木原稔官房長官は13日午前の記者会見で、官房長官は13日午前の記者会見で、ロシアの情報機関幹部が偽装身分を用いて日本からハイテク機器を運んでいるとの報道に関連し、日本の防諜体制の現状と今後の強化策について政府の見解を示した。
会見では、12日付の米ニューヨーク・タイムズ紙の報道を基に質問が出た。同紙は、ロシアの情報機関幹部がロシアの航空会社「アエロフロート」の社員という偽装身分を使い、日本からロシアへハイテク機器などを運んでいると報じた。ウクライナ側も日本に対し、こうした状況を警告していたとされる。
木原氏は、報道を承知しているとした上で、個別の事案として、直接的な回答を避けたながらも一方で、「変化の激しい安全保障環境下において、重要情報の窃取など、我が国の安全保障を脅かす外国による情報活動に対処していく必要性が高まっている」との認識を示した。

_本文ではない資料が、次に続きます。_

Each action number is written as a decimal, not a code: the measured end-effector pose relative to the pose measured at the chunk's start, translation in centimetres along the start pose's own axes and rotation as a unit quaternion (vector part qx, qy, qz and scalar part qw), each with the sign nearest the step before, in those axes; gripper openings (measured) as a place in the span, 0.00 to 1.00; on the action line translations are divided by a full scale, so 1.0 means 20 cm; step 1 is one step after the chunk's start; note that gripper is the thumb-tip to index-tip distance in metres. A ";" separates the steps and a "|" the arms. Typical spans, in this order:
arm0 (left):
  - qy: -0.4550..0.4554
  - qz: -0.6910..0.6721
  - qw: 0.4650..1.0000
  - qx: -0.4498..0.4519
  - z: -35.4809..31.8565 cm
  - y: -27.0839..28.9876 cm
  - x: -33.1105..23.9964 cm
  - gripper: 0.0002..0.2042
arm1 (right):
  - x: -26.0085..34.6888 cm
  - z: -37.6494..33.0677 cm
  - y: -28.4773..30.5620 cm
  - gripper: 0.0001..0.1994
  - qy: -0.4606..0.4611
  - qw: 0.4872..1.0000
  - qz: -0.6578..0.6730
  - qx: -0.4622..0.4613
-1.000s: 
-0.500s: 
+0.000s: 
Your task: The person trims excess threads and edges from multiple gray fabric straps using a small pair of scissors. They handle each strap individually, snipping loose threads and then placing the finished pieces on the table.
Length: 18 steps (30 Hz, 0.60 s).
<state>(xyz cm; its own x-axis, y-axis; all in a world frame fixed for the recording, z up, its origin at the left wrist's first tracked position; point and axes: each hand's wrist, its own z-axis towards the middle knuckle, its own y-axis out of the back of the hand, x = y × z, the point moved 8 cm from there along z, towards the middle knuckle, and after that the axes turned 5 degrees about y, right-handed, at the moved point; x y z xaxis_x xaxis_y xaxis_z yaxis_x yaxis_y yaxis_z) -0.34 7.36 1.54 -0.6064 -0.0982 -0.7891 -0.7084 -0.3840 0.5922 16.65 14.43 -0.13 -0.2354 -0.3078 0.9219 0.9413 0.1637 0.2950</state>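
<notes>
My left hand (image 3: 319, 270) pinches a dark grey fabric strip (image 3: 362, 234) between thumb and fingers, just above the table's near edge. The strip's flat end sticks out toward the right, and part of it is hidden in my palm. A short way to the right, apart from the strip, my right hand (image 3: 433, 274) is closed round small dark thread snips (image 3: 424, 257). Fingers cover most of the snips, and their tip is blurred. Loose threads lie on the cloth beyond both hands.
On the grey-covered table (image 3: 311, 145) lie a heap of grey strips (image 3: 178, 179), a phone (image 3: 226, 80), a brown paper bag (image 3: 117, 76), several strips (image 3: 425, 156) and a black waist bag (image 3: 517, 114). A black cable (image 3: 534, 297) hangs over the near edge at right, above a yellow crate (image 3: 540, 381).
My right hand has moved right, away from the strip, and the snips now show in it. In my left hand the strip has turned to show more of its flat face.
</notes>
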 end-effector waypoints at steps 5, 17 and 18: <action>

現在の防諜対応については、政府や企業の秘密の窃取や取得を図る行為に対し、特定秘密保護法、重要経済安保情報保護法、不正競争防止法などで罰則が規定されていると説明した。すでに当局による取り締まりが行われているとし、「一層厳正に対処していかなければならない」と述べた。
木原氏は今後のインテリジェンス強化策として、「国家情報会議」と「国家情報局」を設置する方針も明らかにした。
新組織については、「政府全体の情報活動を俯瞰する立場から総合調整を行うことが可能となる」と意義を強調した。各省庁が保有する情報をより積極的に求め、多種多様な情報を集約することで、総合的な分析体制を強化するとした。
その上で、「分析結果の関係省庁への共有等を通じ、外国による我が国に対する諸工作についても、当局による厳正な取り締まりなど効果的な対策を講じることが期待できる」と述べ、省庁横断的な情報共有と分析を通じて防諜体制を強化する考えを示した。